Your assignment> Return all lines from the listing below in which the string "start" occurs.

Data>

┄┄┄┄┄┄┄┄┄┄

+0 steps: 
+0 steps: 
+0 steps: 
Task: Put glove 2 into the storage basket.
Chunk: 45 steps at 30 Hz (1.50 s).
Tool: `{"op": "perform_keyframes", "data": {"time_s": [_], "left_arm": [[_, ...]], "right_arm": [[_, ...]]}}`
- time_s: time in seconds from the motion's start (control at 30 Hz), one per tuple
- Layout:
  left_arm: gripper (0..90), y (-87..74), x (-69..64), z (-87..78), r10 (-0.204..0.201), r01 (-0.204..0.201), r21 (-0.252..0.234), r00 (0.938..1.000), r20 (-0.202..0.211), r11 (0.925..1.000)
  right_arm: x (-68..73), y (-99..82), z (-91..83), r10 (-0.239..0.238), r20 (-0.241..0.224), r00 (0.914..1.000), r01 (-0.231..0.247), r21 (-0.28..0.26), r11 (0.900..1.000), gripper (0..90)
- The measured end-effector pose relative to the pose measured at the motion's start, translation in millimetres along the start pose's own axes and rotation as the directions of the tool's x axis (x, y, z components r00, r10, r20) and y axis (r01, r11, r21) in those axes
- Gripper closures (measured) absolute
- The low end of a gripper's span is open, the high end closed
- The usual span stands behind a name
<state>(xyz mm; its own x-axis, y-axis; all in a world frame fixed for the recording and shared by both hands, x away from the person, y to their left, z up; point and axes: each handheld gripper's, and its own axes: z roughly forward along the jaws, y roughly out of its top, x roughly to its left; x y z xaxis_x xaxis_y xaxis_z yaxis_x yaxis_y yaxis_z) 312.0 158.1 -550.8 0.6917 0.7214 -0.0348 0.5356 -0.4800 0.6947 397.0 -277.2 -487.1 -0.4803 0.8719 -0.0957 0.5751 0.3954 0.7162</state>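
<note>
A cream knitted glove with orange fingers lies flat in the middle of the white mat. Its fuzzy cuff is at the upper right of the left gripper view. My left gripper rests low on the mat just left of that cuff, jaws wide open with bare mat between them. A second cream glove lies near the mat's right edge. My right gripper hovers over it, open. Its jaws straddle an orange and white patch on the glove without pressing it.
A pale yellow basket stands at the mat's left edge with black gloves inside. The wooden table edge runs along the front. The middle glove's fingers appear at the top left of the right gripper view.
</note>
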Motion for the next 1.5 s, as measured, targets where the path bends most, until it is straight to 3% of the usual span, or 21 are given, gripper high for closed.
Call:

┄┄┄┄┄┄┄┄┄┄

Exercise answer>
- time_s: time in seconds from the motion's start (control at 30 Hz), one per tuple
- The measured end-effector pose relative to the pose measured at the motion's start, translation in millimetres along the start pose's own axes and rotation as the directions of the tool's x axis (x, y, z components r00, r10, r20) and y axis (r01, r11, r21) in those axes

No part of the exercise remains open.